• _Work required_
Show all lines from the listing below that contain "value".

• _Data shown_

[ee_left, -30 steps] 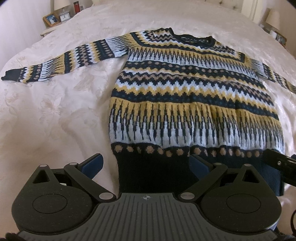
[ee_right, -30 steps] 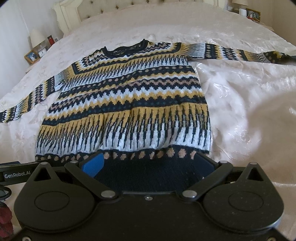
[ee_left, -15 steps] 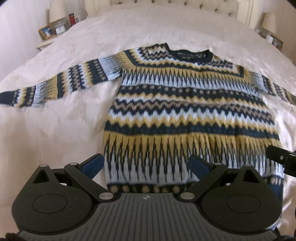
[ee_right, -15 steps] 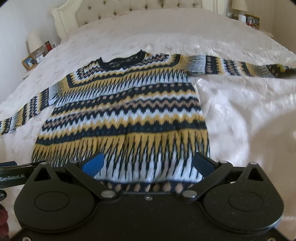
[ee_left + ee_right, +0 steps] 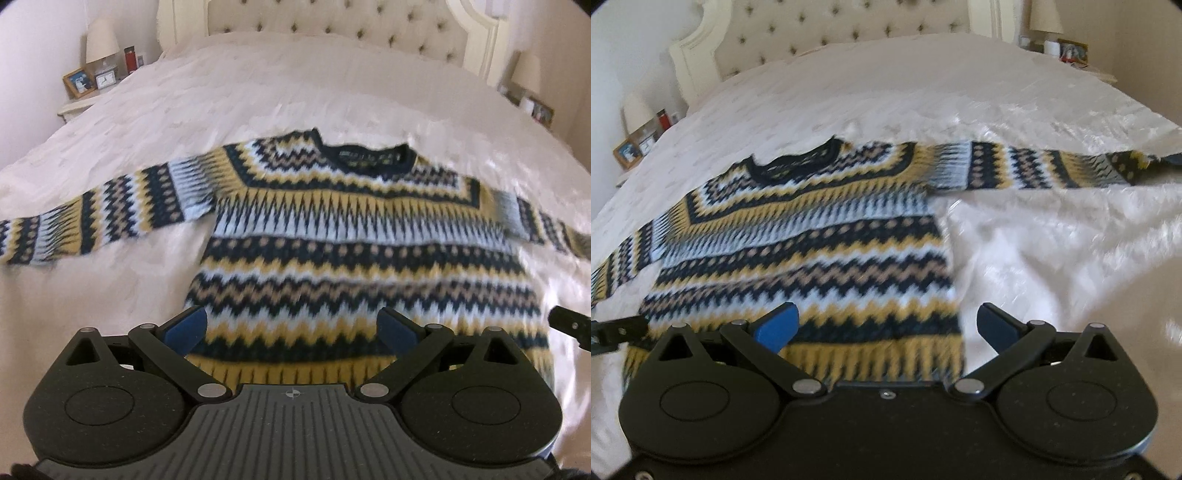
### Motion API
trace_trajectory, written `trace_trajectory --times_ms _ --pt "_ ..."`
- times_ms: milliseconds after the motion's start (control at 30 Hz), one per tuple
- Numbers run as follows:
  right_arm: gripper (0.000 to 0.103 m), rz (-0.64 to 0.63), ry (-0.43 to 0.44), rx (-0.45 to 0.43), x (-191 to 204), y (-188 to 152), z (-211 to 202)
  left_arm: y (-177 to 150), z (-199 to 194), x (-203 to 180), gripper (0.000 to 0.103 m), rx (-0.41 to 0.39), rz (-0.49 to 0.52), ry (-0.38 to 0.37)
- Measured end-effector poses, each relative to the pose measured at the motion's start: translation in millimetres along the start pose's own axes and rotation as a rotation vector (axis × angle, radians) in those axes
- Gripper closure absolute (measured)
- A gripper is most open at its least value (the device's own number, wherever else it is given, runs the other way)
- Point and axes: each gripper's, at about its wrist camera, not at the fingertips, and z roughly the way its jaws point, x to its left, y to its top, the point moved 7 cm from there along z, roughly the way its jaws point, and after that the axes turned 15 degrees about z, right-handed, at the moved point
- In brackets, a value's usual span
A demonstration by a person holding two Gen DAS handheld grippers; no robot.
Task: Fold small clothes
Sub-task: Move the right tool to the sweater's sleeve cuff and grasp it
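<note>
A knitted sweater (image 5: pixel 354 236) with navy, yellow, white and tan zigzag bands lies flat, face up, on a white bedspread (image 5: pixel 110 295), both sleeves spread out sideways. It also shows in the right wrist view (image 5: pixel 812 240). My left gripper (image 5: pixel 291 326) is open and empty, over the sweater's lower left part. My right gripper (image 5: pixel 886 325) is open and empty, over the lower right edge of the sweater. The hem is hidden under the gripper bodies. Both views are motion-blurred.
A tufted cream headboard (image 5: pixel 332 26) stands at the far end of the bed. A nightstand (image 5: pixel 79 105) on the left bears a lamp, a photo frame, a clock and a red bottle. Another nightstand (image 5: pixel 1067 51) on the right bears a lamp and a frame.
Both grippers have moved forward over the sweater, from its hem up over the body. The navy hem has gone out of view under them. Both stay open.
</note>
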Motion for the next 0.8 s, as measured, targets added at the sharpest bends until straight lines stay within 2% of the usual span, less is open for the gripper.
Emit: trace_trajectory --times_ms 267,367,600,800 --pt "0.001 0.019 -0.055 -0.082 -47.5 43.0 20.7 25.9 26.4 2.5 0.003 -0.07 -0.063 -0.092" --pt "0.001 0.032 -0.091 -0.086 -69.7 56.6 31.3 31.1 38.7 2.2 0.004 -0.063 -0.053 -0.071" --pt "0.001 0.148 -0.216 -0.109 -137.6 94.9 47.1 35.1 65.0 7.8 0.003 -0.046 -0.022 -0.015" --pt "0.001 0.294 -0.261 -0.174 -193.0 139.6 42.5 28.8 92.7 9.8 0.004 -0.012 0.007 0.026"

• _Finished task_
- A gripper is most open at its least value (the device's own number, wherever else it is given, runs the other way)
- In brackets, a value's usual span

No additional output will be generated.